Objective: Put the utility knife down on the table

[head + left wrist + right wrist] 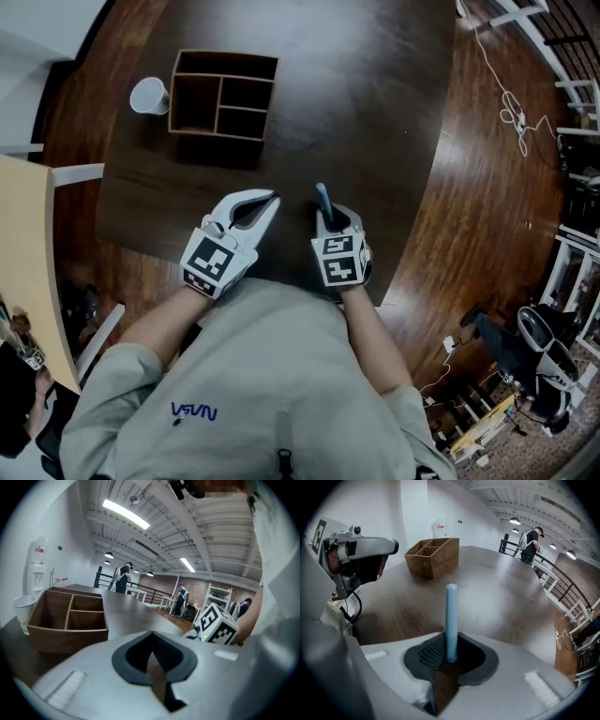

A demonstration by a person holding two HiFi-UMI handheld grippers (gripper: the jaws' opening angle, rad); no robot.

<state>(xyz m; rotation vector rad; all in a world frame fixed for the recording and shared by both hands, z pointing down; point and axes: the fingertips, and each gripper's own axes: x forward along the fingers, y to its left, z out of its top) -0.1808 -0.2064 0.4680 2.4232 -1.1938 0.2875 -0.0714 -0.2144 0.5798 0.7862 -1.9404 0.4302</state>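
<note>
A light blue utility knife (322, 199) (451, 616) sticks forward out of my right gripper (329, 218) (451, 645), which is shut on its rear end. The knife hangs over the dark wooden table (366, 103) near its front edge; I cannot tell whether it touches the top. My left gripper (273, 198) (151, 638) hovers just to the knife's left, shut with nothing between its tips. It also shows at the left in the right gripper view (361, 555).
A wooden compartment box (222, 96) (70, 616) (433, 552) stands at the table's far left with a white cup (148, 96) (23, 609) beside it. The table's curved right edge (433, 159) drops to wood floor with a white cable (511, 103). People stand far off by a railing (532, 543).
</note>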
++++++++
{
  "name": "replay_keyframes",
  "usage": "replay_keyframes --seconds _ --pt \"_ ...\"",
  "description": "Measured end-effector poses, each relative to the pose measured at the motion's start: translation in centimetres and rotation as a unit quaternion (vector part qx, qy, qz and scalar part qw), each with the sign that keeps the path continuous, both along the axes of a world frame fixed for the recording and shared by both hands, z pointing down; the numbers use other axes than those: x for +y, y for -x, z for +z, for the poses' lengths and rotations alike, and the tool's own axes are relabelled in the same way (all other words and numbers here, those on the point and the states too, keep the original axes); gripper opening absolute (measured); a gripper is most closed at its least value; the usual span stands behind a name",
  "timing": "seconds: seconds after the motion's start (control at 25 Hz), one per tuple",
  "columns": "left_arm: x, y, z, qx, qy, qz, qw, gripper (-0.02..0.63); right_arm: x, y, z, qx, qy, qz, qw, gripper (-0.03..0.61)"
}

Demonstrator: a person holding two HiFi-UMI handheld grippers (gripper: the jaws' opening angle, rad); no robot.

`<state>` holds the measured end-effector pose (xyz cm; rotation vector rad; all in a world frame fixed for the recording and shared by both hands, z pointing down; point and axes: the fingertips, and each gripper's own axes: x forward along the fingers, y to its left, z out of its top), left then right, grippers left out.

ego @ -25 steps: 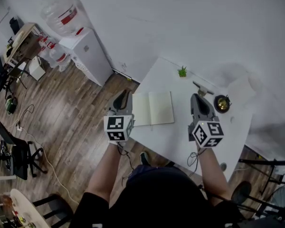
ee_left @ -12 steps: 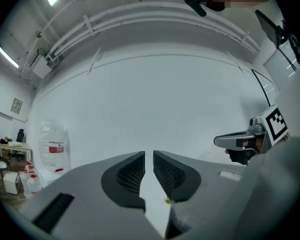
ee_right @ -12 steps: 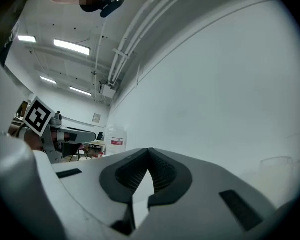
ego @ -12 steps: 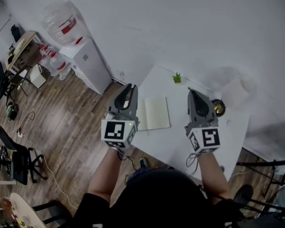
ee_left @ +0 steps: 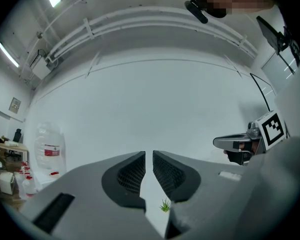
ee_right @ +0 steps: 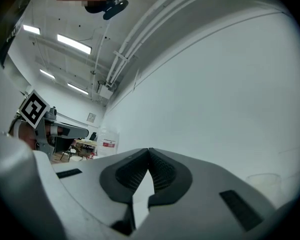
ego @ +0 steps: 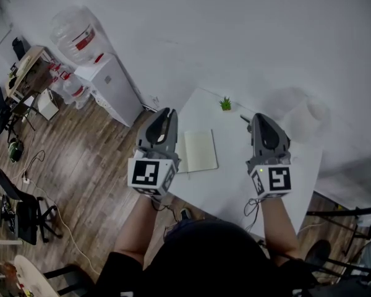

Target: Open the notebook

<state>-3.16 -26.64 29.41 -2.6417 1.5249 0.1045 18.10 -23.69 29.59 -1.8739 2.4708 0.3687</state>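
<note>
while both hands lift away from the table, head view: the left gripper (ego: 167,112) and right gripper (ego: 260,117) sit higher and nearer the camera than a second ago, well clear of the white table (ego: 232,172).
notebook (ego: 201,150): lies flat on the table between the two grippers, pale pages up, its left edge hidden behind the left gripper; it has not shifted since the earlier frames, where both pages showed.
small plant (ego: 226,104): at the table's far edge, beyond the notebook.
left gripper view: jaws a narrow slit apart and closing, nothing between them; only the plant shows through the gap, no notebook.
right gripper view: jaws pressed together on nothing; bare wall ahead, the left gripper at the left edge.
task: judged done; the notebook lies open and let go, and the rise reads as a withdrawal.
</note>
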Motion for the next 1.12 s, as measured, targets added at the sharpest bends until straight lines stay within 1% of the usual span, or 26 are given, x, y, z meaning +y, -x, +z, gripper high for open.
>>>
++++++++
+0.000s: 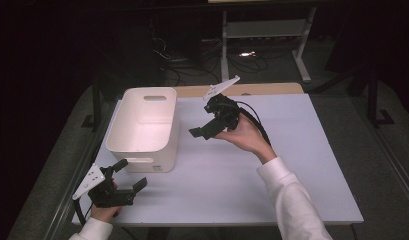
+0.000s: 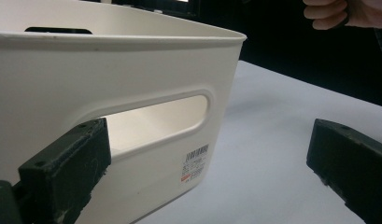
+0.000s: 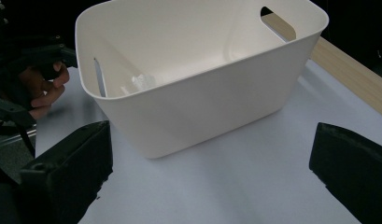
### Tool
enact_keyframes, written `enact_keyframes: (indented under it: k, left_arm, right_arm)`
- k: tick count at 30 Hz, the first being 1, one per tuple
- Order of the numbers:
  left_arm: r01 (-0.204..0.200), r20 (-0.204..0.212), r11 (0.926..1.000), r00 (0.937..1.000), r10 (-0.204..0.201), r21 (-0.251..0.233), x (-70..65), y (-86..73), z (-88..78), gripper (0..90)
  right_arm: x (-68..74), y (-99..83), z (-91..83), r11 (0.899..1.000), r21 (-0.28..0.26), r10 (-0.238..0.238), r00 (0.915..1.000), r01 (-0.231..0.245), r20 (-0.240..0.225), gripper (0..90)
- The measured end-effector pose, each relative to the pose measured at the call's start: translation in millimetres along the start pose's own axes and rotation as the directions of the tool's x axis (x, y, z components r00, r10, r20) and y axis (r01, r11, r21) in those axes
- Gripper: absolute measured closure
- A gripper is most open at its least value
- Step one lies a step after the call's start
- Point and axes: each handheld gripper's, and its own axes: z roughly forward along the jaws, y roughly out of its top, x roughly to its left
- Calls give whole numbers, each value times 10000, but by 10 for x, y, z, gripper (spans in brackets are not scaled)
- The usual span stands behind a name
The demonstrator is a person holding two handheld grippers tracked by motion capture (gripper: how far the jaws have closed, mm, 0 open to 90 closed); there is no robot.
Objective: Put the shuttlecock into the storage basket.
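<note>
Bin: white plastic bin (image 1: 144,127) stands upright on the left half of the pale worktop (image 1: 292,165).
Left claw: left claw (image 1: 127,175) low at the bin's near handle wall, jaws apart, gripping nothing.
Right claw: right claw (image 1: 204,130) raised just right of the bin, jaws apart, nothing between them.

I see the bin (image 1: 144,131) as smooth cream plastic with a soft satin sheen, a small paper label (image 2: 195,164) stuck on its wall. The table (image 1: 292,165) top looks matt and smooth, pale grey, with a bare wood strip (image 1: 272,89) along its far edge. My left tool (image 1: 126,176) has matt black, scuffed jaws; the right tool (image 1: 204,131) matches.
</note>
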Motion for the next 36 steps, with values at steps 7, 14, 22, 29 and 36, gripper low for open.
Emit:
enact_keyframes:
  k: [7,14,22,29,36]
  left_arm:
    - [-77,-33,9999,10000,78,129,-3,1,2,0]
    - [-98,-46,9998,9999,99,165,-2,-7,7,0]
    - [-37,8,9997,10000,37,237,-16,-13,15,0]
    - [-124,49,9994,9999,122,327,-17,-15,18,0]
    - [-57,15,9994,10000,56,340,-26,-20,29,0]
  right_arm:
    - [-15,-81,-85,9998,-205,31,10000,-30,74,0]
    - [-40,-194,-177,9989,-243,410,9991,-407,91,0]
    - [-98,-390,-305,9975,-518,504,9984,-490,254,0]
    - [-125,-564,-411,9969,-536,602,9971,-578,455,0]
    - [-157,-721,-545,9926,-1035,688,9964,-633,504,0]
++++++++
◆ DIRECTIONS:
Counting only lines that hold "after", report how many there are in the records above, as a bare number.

◆ RESPONSE:
2